Copy the listing exactly; drop the pictures.

##### Data block

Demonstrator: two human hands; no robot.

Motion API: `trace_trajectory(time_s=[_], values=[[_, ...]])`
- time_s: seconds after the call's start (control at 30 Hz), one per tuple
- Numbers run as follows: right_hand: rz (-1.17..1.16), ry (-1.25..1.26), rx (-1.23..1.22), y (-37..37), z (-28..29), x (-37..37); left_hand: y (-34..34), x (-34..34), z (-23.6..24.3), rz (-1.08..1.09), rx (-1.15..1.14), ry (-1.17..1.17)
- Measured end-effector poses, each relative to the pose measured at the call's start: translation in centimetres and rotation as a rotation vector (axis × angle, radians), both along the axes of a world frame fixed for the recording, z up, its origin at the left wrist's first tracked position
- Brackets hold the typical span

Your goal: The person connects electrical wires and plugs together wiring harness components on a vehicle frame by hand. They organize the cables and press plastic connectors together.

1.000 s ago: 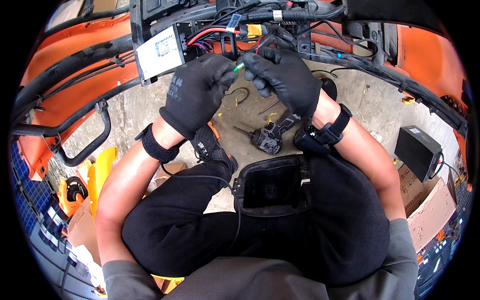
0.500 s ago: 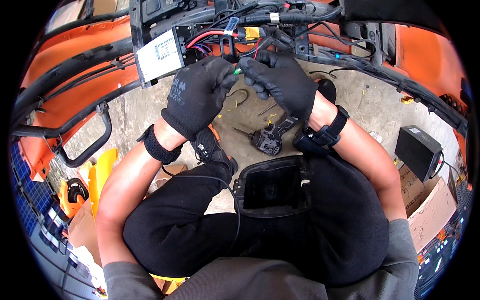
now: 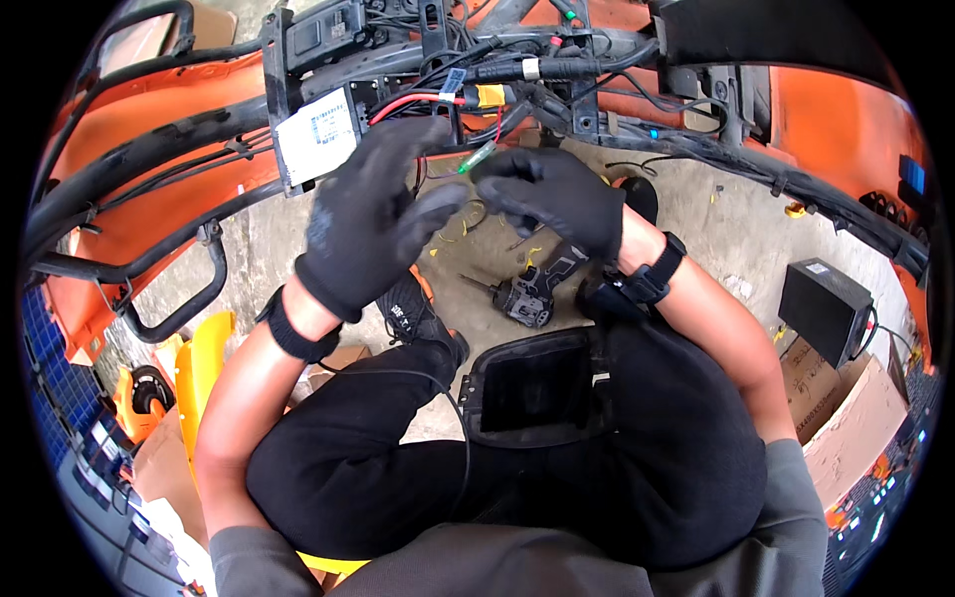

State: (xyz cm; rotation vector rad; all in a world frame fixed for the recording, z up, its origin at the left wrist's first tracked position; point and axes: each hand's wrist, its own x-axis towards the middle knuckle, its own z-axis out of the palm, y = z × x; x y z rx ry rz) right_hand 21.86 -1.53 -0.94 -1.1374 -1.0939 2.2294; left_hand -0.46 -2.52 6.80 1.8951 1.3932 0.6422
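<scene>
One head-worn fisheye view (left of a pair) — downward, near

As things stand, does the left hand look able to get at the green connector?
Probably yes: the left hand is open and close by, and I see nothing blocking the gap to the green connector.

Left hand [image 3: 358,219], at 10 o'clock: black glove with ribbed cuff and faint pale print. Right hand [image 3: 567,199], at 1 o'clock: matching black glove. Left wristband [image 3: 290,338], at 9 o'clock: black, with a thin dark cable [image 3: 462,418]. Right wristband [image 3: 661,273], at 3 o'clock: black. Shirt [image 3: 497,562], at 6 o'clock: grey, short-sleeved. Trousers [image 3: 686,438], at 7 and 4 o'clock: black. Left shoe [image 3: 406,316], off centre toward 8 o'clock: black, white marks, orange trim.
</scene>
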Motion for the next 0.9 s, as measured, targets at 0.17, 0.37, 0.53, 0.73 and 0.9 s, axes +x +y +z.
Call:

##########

> _Task response_
Demonstrator: two human hands; no robot.

Motion API: `trace_trajectory(time_s=[_], values=[[_, ...]])`
- time_s: seconds after the call's start (control at 30 Hz), one per tuple
- Numbers run as follows: right_hand: rz (-1.17..1.16), ry (-1.25..1.26), rx (-1.23..1.22), y (-37..37), z (-28..29), x (-37..37); left_hand: y (-34..34), x (-34..34), z (-23.6..24.3), rz (-1.08..1.09), rx (-1.15..1.14), ry (-1.17..1.17)
- Measured end-effector poses, each relative to the pose measured at the call's start: translation in centimetres and rotation as a rotation vector (axis × angle, radians), both along the axes of a world frame fixed for the recording, z up, its origin at the left wrist's first tracked position
- Brackets hold the typical span

Your goal: The person connects electrical wires and plugs together wiring harness components on a vehicle frame by hand. They organize the cables and press plastic connectors together.

1.000 s ago: 
0.500 s ago: 
now: 

State: (xyz cm; rotation vector rad; all in a world frame fixed for the recording, z up, its origin at the left wrist's first tracked position; point and axes: each hand's wrist, its own x-axis towards the middle knuckle, its own z-axis out of the palm, y = z × x; x y z rx ry rz) right_hand 21.86 -1.53 -0.94 -1.1374 -1.0939 2.2294; left_hand -0.46 -2.52 6.80 1.8951 1.3932 0.6422
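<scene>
One head-worn fisheye view (left of a pair) — downward, near

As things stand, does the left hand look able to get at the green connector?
Probably yes: the left hand is open and close by, and I see nothing blocking the gap to the green connector.

Left hand [image 3: 358,219], at 10 o'clock: black glove with ribbed cuff and faint pale print. Right hand [image 3: 567,199], at 1 o'clock: matching black glove. Left wristband [image 3: 290,338], at 9 o'clock: black, with a thin dark cable [image 3: 462,418]. Right wristband [image 3: 661,273], at 3 o'clock: black. Shirt [image 3: 497,562], at 6 o'clock: grey, short-sleeved. Trousers [image 3: 686,438], at 7 and 4 o'clock: black. Left shoe [image 3: 406,316], off centre toward 8 o'clock: black, white marks, orange trim.
</scene>
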Motion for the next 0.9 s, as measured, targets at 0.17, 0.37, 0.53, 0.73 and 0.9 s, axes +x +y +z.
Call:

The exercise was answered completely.